THE chief executive of the UK’s biggest defence firm has written to employees warning them of the dangers of a vote for Scottish independence and the risk it poses to 3,500 shipbuilding jobs on the Clyde and the impact it might have on their pensions.
In his first major intervention Ian King, the chief executive of BAE Systems, which owns the Govan and Scotstoun yards on the Clyde, has written an internal blog to employees warning that the “stability and certainty” of the future of the industry in Scotland can only be guaranteed if Scotland votes No to independence.
Mr King was writing in response to an open letter this week from union officials warning of the consequences of independence.
With the Ministry of Defence as BAE’s biggest customer the UK government has made it clear that it would want its warships built in the remainder of the UK.
Apart from war time Royal Navy ships have all been built in British ports.
In his blog, Mr King pointed out that the new type 26 frigates are set to be built on the Clyde where the company is consolidating its business after closing down the yard in Portsmouth.
However, there has been speculation that it would reopen the Portsmouth yard if Scotland votes for independence.
Mr King said: “One topic of major interest discussed at the event was the forthcoming Scottish referendum in September, and I know that a number of you have concerns about what might happen in the event Scotland leaves the United Kingdom.
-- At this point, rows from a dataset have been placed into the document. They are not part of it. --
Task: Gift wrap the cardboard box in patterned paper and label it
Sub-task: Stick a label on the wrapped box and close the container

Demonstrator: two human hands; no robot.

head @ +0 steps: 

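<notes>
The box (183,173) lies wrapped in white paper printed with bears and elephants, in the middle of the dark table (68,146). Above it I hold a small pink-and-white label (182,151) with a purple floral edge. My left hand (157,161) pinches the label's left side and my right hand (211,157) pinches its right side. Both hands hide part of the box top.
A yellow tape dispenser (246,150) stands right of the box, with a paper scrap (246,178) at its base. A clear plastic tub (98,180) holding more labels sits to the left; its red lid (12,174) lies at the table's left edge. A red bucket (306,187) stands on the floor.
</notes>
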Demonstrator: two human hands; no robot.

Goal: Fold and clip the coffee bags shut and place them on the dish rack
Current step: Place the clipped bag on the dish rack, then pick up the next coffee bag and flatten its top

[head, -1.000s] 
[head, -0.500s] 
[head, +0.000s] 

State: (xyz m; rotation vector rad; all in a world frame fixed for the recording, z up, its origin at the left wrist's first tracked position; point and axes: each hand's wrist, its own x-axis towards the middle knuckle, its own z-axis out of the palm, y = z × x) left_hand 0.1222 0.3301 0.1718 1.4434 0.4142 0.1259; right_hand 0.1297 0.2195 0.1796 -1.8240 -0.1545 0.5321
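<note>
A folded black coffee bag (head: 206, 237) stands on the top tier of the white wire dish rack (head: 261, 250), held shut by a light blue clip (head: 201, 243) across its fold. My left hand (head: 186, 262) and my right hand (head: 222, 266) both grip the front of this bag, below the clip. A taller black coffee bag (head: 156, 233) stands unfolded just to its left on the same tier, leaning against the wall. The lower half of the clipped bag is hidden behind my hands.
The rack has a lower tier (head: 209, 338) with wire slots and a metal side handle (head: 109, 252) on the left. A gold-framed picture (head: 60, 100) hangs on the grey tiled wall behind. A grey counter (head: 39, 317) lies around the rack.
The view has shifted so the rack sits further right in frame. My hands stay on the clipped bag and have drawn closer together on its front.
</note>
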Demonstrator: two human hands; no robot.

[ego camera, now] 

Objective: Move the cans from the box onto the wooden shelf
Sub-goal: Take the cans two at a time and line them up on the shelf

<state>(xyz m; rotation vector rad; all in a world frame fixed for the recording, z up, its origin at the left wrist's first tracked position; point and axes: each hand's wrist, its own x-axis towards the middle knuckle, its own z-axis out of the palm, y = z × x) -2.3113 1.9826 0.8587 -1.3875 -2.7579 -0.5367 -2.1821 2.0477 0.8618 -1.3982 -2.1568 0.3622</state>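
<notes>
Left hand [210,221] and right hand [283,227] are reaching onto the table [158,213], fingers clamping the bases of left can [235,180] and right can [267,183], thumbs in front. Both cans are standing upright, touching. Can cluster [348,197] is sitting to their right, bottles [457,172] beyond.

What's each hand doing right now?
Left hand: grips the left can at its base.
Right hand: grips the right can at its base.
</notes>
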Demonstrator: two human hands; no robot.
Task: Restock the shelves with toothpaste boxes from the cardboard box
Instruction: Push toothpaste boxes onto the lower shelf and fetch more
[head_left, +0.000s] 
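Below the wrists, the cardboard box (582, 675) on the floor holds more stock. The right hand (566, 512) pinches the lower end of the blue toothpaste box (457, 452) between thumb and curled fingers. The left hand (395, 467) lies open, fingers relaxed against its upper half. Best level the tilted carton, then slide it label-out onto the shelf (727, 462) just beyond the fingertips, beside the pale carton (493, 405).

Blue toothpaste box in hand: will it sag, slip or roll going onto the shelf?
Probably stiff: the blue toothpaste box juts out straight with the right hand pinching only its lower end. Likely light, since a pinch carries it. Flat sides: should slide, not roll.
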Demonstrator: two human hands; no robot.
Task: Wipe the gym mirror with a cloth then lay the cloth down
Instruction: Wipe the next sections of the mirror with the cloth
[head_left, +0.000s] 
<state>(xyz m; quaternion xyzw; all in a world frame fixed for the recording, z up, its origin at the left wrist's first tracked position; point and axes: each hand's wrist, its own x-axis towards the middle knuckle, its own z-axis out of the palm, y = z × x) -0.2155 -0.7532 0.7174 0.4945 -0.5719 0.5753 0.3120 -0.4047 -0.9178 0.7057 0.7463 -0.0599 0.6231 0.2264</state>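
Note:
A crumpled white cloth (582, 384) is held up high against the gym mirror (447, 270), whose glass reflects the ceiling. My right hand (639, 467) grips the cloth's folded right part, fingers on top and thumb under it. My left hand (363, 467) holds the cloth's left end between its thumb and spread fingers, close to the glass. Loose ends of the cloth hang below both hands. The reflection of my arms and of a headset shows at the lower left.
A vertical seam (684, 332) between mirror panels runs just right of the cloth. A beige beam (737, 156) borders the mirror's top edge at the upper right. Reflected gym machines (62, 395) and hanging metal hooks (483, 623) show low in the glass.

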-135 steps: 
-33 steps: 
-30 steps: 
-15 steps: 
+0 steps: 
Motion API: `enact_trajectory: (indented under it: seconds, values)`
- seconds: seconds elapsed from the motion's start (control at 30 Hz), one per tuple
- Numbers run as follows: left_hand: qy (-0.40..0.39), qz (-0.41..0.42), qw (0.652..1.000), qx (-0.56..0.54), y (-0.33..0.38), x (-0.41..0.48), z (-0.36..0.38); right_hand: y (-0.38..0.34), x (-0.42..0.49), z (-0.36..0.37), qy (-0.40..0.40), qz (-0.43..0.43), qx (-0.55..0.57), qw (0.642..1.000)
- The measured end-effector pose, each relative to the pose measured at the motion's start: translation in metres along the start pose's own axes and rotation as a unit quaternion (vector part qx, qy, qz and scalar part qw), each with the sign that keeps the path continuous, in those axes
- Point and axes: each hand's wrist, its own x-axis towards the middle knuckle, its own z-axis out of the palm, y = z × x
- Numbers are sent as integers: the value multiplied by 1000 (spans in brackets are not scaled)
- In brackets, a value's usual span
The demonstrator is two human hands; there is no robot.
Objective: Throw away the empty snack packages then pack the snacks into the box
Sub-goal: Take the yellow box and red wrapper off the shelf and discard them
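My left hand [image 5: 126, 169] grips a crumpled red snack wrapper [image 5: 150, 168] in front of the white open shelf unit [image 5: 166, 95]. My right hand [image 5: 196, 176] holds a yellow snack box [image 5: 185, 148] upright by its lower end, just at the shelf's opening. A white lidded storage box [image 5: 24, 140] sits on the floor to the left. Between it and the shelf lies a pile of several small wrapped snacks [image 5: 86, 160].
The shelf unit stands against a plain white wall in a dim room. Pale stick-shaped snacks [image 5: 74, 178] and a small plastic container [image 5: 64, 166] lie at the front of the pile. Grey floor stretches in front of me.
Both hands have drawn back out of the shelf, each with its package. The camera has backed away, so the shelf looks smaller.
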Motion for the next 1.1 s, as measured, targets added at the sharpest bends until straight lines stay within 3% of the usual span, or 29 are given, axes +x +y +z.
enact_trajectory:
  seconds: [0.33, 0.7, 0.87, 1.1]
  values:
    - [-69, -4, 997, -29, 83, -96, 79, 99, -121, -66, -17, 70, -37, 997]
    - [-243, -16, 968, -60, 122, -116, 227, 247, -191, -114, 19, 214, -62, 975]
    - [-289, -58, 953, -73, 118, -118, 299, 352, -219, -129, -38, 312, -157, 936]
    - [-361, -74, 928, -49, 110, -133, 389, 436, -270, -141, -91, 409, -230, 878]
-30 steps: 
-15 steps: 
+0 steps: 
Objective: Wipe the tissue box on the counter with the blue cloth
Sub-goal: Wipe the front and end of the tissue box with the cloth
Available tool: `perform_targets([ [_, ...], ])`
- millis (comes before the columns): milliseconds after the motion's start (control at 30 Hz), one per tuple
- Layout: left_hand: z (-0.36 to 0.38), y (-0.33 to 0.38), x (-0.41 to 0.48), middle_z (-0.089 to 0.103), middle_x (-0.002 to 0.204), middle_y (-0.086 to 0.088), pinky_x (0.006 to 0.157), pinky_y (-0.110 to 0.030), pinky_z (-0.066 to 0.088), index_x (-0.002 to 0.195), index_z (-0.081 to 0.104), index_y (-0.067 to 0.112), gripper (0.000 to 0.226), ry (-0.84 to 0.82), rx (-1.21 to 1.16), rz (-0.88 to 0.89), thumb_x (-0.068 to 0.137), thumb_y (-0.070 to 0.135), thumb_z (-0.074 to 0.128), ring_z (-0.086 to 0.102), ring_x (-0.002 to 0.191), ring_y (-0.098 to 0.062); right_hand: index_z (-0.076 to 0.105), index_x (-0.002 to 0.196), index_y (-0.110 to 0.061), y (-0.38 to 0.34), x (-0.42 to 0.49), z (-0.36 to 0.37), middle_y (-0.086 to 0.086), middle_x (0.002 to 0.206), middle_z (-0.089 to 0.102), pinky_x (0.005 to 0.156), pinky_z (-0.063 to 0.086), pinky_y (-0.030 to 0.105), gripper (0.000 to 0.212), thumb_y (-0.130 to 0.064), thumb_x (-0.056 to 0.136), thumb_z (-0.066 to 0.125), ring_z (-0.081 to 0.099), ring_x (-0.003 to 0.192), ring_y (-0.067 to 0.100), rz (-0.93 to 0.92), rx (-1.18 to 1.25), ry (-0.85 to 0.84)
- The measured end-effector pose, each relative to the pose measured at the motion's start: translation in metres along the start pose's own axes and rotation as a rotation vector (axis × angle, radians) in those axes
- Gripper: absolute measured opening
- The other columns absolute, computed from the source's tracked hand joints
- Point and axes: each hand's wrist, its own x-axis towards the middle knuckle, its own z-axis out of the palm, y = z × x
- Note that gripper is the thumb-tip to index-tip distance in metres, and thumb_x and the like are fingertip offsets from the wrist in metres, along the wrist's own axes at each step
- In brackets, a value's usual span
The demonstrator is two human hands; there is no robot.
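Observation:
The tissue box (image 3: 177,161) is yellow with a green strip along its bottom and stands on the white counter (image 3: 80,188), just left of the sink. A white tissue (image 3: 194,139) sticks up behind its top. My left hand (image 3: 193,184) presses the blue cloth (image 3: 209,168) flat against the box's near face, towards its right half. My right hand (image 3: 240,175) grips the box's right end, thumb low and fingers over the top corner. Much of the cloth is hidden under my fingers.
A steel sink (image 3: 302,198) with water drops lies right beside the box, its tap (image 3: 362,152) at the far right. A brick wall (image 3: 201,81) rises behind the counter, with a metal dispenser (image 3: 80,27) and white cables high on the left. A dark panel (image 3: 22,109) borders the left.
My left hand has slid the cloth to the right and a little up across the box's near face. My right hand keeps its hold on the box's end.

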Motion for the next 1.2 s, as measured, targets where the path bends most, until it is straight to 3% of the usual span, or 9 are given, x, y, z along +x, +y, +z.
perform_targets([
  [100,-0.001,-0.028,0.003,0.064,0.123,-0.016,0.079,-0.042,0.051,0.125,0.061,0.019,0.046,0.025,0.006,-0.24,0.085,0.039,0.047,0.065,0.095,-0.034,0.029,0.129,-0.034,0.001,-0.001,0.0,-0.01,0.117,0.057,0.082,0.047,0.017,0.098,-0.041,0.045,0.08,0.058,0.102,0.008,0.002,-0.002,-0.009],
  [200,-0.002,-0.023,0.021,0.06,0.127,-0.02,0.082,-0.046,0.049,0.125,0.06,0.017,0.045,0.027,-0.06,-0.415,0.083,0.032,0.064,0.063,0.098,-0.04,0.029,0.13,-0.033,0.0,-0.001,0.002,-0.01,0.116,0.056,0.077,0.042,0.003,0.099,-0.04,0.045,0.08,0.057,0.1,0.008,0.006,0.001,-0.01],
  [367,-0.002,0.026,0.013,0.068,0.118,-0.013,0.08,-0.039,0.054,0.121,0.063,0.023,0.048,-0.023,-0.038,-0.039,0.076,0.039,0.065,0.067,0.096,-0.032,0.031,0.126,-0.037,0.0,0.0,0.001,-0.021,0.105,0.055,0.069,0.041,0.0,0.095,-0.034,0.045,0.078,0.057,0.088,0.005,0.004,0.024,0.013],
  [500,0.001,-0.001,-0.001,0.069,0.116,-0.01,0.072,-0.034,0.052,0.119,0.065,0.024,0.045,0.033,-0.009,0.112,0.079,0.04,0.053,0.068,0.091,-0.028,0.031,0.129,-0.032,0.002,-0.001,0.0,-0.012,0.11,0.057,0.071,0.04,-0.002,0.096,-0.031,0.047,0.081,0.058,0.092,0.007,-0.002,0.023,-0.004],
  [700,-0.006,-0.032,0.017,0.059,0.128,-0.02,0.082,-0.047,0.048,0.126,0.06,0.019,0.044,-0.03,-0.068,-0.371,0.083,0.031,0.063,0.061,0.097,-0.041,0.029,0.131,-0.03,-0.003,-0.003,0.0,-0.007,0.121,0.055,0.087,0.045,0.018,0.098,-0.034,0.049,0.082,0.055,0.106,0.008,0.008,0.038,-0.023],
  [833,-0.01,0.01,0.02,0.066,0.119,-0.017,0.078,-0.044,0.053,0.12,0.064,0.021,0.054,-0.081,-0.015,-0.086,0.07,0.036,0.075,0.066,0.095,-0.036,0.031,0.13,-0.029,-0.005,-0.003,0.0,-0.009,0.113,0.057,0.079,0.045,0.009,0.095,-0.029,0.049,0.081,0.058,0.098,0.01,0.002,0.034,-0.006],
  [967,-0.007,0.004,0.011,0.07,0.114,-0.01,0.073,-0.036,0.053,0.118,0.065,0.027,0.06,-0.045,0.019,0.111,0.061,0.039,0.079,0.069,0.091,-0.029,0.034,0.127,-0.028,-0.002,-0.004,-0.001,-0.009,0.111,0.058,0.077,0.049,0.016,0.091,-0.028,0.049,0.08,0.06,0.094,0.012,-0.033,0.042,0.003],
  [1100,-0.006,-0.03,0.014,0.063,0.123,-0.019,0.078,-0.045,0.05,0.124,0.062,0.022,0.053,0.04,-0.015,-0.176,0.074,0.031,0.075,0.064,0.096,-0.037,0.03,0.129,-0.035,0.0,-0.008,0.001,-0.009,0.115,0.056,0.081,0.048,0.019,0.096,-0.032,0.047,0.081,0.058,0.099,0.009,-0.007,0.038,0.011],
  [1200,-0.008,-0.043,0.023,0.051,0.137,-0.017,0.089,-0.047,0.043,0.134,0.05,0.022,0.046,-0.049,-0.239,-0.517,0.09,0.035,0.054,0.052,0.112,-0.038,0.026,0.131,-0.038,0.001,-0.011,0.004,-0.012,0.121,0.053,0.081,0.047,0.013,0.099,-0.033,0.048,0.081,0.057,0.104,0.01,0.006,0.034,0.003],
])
To put this in context, we have around 3,500 employees working at various locations across Scotland.”
Emphasising that the company does not want to enter the debate, he went on: “We have been making our position known over the past couple of months. First, I do want to stress that this is a political and personal decision for the people of Scotland to determine whether or not they want independence from the rest of the UK and second I do not have a vote in the referendum and neither does the Company.”
However, he added: “But as far as our business is concerned, at present, we have certainty and stability in relation to those elements of our business which are located in Scotland, especially in Glasgow where we are consolidating our shipbuilding activities and investing in facilities for the future. This is based on an expectation that the Government will make their major production decision for the next generation Type 26 Frigate by the end of this year.”
And he warned: “If Scotland became independent, we would no longer have that certainty and stability. We would then have to talk to our major UK customer, the MOD, and jointly work out a plan for the future.”
He also raised concerns about employees pensions schemes.
He said: “The issue of pension schemes has been raised and is especially complex. If Scotland became independent and then subsequently joined the European Union, our pension schemes, along with many other UK company schemes, may be caught up in EU regulations relating to cross border pensions.
“The reality today is we can’t say how our pension schemes would be affected. There would be a number of possible outcomes and we would use our consultation processes to discuss the options.”
He concluded: “Scottish independence would raise a range of uncertainties. Beyond that, given the many decisions that would need to be taken by government in Westminster and in Scotland, we cannot be specific about the implications for our business, employees, suppliers or customers.
Uncertainty about the future is always unhelpful, and we will continue to see media attention on the Scottish referendum in the UK as we approach September.”
Opponents of independence said that the intervention highlighted the dangers of a Yes vote for Scotland.
Labour’s shadow defence minister and West Dunbartonshire MP Gemma Doyle said: “With around 3,500 employees in Scotland, this is a very important intervention from BAE. It’s clear that if we leave the UK then it would cost defence jobs in Scotland. This isn’t a risk worth taking.”
A Scottish Government source said: “It is clear that the Clyde is the only place for Type 26s to be built.
“However, the UK Government’s apparent inability to secure the future of Govan highlights the hypocrisy of the UK Government and the No campaign.
“The No campaign said a Yes vote threatened Govan, but the fact is that a plan for its closure is happening now – on Westminster’s watch.”